À la croisée de l’architecture, de l’art et de l’expérience perceptive, la Casa Axis imaginée par Felipe Pantone n’est pas une maison comme les autres. C’est une résidence d’artistes et un centre créatif déployant différents espaces dédiés à l’exposition et à l’expérimentation dans plusieurs disciplines artistiques.

Pensée comme un terrain de jeu, la Casa Axis de Felipe Pantone, figure majeure de l’art optique et cinétique contemporain, incarne une nouvelle manière d’habiter l’espace. Il n’est plus question de se contenter d’un décor figé, mais de faire partie d’une interface vivante, traversée par la couleur, le mouvement et la lumière. Ici, l’architecture ne sert pas l’art : elle le prolonge, le stimule et le met en tension.
Un écrin architectural radical
Conçue à l’origine en 1975 par Antonio Segura et le cabinet d’architecture Pascual Genovés, Casa Axis se distingue par une écriture volontairement sobre et rigoureuse. Volumes orthogonaux, lignes tendues, surfaces minérales : la maison adopte une géométrie presque silencieuse, pensée comme une base neutre. Ce minimalisme n’est pas une fin en soi, mais une condition essentielle qui permet à l’intervention artistique de Pantone de se déployer sans contrainte, comme une onde visuelle venant activer chaque plan, chaque circulation, chaque seuil. L’architecture devient alors un support, au sens le plus noble du terme : une matrice capable d’accueillir la vibration chromatique sans la dominer.
La couleur comme énergie spatiale
Chez Felipe Pantone, la couleur n’est jamais décorative. À la Casa Axis, elle agit comme une force dynamique, presque physique. Les œuvres in situ, les sols peints, la piscine transformée en composition optique ou encore les interventions murales jouent avec la perception, la vitesse du regard et la désorientation volontaire. Les lignes se fragmentent, les dégradés semblent glisser, les contrastes créent des illusions de profondeur ou de mouvement. La maison devient un espace instable, en perpétuelle mutation selon la lumière du jour, l’angle de vue ou le déplacement du corps. Habiter la Casa Axis, c’est accepter de perdre ses repères, de voir l’espace se recomposer en permanence.


Un dialogue entre art et usage
Malgré son caractère expérimental, la Casa Axis n’est pas un simple manifeste artistique. C’est aussi un lieu de vie, pensé pour être traversé, pratiqué, utilisé. Cette tension entre quotidien et abstraction est au cœur du projet. Le terrain de sport, la piscine, les espaces de repos ou de circulation deviennent des œuvres fonctionnelles, brouillant la frontière entre art et usage. Cette hybridation pose une question essentielle : peut-on vivre dans une œuvre d’art sans la figer ? La Casa Axis répond par l’affirmative, en faisant du mouvement, du corps et du temps des éléments constitutifs de l’œuvre elle-même. Certains espaces ont été pensés en collaboration avec des artistes, tel le terrain de tennis qui est devenu le projet de Lucas Benarroch.

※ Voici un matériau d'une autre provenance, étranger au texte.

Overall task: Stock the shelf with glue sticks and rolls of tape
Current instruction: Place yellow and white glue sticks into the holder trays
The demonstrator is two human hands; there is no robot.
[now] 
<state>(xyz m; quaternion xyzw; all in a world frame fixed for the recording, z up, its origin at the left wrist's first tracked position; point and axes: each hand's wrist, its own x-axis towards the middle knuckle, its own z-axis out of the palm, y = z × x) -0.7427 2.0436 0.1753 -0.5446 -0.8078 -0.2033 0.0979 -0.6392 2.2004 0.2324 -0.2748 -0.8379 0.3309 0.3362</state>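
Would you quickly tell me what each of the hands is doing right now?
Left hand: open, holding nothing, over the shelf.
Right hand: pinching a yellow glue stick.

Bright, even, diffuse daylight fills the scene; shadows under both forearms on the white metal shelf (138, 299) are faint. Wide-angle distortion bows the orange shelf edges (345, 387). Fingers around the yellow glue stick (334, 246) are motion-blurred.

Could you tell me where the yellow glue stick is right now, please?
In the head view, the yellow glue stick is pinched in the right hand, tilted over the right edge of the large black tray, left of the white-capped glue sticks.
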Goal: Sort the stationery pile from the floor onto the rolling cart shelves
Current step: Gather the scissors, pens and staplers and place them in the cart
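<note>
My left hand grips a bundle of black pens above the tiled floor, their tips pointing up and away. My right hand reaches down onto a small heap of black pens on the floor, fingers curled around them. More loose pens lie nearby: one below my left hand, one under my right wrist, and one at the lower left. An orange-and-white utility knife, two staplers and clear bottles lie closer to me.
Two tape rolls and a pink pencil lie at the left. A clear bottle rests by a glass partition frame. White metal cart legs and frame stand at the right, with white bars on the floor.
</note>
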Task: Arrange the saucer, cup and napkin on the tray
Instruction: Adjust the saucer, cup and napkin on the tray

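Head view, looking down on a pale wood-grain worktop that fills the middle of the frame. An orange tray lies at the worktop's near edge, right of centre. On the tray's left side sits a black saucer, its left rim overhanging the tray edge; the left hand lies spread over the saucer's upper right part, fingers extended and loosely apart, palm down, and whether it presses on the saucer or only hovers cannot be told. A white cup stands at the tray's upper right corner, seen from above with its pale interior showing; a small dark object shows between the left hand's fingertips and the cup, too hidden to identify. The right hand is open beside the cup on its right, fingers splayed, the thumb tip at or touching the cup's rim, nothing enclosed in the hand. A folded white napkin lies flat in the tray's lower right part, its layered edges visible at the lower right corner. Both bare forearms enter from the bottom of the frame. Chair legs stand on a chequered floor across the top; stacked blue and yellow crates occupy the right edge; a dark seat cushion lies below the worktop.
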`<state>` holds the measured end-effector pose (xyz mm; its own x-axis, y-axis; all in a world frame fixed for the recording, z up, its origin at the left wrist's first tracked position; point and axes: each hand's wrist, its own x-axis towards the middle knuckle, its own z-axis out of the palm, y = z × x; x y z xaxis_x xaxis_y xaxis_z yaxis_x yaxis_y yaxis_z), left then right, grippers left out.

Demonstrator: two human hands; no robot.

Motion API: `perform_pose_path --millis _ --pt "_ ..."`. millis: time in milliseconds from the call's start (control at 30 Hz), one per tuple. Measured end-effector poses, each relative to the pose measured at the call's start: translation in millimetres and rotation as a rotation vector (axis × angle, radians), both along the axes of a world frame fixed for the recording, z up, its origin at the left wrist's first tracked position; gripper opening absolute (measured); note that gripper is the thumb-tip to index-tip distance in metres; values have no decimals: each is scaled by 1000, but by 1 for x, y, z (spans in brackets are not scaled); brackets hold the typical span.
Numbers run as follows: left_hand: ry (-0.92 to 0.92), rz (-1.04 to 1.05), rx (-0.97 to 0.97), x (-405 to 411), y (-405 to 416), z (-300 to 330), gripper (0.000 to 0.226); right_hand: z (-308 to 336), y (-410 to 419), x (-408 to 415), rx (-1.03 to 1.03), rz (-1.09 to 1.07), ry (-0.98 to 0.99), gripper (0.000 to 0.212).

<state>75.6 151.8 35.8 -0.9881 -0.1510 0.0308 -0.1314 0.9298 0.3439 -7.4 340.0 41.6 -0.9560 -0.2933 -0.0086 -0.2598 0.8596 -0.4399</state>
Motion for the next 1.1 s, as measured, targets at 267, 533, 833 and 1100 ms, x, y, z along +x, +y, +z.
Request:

La Casa Axis est bien plus qu’une maison d’artiste : c’est une expérience immersive, un manifeste spatial où l’architecture devient la toile, et la couleur, un langage. En fusionnant rigueur architecturale et expression artistique, Felipe Pantone transforme l’habitat en espace d’inspiration, où chaque déplacement devient ludique, et chaque instant une expérience. La Casa Axis ne se contemple pas : elle se vit, se traverse et se ressent. Une œuvre totale mêlant design, art contemporain et architecture du futur.